::: Provided data :::

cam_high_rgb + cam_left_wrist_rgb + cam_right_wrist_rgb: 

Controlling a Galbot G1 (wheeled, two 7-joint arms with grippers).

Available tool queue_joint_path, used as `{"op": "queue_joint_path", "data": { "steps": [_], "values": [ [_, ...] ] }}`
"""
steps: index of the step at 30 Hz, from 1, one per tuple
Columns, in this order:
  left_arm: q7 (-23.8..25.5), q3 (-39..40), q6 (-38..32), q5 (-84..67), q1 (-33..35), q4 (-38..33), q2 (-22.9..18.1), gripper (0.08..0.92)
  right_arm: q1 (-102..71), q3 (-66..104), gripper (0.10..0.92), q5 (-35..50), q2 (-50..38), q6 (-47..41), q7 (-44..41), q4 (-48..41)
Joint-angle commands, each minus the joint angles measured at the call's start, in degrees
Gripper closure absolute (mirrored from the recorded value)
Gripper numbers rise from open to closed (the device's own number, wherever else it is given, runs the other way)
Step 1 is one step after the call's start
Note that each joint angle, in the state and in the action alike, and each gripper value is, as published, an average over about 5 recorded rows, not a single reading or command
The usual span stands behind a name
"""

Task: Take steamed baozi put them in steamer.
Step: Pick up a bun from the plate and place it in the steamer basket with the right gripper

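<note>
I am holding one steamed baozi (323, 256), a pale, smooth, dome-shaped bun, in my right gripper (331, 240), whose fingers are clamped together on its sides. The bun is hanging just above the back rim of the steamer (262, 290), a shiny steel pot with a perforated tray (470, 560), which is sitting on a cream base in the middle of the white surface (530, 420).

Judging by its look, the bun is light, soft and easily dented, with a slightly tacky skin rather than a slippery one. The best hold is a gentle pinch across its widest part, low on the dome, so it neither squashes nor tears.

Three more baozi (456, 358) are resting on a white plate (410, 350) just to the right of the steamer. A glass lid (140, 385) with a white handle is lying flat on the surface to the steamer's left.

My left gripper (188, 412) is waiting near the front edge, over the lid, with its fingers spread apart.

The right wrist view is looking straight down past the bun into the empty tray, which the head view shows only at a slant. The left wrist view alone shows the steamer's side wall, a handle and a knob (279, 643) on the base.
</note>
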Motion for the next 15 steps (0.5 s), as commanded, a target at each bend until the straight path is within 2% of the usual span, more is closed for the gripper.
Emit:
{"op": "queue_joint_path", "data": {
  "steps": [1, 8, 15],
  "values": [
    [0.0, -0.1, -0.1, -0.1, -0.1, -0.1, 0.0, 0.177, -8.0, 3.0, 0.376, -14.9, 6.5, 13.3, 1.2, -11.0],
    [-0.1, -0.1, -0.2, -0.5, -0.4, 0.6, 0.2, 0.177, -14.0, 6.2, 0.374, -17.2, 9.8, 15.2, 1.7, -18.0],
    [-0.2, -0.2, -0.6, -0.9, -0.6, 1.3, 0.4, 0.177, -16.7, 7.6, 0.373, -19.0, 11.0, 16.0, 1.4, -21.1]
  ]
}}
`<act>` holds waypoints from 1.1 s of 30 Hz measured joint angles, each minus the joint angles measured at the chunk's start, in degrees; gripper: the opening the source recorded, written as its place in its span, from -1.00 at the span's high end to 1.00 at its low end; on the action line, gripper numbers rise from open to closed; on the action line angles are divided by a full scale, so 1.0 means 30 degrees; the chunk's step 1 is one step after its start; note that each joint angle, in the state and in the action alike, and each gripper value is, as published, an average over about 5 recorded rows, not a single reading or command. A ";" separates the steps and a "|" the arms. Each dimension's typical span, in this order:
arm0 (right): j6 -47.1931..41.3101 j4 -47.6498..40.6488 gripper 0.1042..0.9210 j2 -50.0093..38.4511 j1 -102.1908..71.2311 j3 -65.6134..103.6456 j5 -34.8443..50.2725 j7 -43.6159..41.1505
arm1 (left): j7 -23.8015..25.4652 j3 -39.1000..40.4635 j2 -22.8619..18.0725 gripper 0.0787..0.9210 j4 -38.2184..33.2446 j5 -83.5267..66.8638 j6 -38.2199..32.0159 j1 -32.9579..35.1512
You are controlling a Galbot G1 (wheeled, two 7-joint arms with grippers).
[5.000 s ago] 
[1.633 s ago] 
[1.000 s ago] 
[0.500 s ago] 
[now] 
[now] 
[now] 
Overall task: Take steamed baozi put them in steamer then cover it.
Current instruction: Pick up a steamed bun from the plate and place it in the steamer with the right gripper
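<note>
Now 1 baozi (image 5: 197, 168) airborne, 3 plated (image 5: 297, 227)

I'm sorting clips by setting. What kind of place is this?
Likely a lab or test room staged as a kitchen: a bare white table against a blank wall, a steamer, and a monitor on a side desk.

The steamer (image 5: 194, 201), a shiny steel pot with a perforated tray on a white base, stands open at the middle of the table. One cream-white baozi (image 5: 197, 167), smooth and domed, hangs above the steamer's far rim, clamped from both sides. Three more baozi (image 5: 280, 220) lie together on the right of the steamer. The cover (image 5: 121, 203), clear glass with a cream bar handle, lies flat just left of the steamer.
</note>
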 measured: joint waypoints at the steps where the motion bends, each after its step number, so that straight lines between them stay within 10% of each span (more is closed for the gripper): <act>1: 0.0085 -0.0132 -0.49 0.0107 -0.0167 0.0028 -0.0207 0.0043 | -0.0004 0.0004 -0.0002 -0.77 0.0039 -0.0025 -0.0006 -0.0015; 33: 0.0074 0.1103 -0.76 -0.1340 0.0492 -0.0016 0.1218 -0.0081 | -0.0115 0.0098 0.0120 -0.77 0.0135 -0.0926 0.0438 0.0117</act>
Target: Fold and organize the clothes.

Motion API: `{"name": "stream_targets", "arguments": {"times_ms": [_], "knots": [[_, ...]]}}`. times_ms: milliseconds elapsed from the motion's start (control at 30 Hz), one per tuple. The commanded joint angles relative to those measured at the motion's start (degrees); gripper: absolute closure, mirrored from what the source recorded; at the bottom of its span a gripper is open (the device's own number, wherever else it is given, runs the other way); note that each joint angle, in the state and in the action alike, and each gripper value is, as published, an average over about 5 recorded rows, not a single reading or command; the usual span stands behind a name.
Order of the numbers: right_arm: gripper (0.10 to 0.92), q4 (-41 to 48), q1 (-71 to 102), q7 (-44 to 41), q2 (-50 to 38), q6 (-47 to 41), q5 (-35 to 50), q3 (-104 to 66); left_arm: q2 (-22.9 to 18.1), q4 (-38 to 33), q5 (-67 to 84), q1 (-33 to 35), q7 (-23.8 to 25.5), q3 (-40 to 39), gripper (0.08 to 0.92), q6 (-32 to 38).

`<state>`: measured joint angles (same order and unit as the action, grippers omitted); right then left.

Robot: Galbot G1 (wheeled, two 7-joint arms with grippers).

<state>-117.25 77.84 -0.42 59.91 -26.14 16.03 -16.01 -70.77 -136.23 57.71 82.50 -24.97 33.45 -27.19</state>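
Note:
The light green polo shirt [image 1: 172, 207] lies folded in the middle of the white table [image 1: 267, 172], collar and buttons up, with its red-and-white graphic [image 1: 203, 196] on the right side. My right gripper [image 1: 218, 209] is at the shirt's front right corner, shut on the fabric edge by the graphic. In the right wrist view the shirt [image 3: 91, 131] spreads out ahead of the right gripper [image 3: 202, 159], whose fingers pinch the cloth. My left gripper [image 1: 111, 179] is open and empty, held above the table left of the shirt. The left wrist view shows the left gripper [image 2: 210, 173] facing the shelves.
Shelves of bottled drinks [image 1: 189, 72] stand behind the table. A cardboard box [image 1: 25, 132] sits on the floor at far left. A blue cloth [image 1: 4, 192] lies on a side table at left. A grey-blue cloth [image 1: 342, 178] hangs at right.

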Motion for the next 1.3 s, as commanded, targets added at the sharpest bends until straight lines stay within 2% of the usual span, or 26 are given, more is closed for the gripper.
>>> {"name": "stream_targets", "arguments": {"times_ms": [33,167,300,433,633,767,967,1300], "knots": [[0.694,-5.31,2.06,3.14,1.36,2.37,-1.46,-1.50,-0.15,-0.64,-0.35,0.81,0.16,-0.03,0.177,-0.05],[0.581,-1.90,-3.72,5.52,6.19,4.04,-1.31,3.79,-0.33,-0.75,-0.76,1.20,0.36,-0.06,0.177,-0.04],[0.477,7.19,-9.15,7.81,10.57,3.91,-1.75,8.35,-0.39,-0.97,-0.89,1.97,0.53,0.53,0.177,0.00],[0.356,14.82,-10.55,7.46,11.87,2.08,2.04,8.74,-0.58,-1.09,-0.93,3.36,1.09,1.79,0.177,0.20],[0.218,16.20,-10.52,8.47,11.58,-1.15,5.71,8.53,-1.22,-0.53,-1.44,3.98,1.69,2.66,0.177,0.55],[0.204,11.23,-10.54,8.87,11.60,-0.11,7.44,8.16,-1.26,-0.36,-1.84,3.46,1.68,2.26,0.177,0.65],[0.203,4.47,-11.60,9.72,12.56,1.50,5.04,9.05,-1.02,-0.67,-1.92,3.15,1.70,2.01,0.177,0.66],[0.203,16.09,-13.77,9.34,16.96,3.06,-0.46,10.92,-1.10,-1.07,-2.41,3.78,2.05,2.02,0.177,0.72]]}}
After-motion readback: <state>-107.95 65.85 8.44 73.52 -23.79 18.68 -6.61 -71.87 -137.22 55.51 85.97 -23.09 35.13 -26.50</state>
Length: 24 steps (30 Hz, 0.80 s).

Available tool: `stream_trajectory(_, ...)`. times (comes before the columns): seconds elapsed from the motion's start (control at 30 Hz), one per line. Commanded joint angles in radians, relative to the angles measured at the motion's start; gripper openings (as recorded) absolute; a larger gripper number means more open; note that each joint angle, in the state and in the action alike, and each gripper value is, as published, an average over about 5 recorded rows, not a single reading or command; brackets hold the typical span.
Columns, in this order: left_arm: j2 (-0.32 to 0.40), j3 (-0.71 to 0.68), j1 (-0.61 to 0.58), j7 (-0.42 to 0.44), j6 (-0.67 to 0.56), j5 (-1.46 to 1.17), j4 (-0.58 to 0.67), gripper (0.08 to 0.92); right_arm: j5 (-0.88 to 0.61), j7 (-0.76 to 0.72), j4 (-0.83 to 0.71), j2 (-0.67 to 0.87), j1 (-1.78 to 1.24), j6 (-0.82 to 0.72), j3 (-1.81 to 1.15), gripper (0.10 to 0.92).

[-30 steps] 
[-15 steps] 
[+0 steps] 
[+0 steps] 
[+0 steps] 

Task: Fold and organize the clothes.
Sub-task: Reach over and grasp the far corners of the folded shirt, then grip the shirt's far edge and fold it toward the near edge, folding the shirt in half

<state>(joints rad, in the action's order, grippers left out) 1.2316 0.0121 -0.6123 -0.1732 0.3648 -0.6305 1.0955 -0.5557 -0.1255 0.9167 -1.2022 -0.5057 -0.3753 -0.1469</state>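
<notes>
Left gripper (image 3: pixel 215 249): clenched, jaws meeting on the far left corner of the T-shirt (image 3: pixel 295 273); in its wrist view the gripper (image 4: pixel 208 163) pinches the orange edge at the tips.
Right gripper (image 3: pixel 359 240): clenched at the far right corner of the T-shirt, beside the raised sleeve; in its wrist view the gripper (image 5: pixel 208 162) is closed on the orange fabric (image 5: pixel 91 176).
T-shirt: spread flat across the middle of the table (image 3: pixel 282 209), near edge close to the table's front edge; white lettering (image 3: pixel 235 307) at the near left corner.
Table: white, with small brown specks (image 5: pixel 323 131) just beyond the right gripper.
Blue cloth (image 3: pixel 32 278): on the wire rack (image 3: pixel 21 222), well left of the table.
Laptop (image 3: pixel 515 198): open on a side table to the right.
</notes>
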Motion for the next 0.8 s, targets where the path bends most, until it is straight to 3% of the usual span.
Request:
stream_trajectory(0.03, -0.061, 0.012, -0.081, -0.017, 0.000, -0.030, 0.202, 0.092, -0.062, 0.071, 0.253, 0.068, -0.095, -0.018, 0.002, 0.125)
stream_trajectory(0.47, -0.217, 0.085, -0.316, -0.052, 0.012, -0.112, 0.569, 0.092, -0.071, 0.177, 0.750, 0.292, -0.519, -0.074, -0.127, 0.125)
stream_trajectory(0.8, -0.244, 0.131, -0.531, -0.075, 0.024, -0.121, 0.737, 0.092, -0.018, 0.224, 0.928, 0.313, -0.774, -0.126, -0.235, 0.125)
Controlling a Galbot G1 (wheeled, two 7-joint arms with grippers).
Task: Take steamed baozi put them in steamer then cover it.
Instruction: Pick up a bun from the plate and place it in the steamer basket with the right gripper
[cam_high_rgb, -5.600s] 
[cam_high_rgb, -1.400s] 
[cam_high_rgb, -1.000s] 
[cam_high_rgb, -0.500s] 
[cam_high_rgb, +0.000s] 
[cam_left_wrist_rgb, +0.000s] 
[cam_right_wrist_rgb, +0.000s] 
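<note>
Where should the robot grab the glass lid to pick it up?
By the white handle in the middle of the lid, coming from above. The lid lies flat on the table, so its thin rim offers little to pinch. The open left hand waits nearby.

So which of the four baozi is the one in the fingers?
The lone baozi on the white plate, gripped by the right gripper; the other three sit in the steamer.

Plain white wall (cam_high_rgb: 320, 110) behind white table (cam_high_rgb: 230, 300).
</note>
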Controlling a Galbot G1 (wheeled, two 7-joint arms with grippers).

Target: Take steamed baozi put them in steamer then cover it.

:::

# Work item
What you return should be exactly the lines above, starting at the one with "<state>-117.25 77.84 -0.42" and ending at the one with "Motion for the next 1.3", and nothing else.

# Solution to this task
<state>-117.25 77.84 -0.42 59.91 -26.14 16.03 -16.01 -70.77 -136.23 57.71 82.50 -24.97 33.45 -27.19</state>
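Note:
The light green polo shirt [image 1: 172, 207] lies folded in the middle of the white table [image 1: 267, 172], collar and buttons up, with its red-and-white graphic [image 1: 203, 196] on the right side. My right gripper [image 1: 218, 209] is at the shirt's front right corner, shut on the fabric edge by the graphic. In the right wrist view the shirt [image 3: 91, 131] spreads out ahead of the right gripper [image 3: 202, 159], whose fingers pinch the cloth. My left gripper [image 1: 111, 179] is open and empty, held above the table left of the shirt. The left wrist view shows the left gripper [image 2: 210, 173] facing the shelves.
Shelves of bottled drinks [image 1: 189, 72] stand behind the table. A cardboard box [image 1: 25, 132] sits on the floor at far left. A blue cloth [image 1: 4, 192] lies on a side table at left. A grey-blue cloth [image 1: 342, 178] hangs at right.
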
Motion for the next 1.3 s, as commanded, targets added at the sharpest bends until straight lines stay within 2% of the usual span, or 26 are given, more is closed for the gripper.

There is no additional output for this exercise.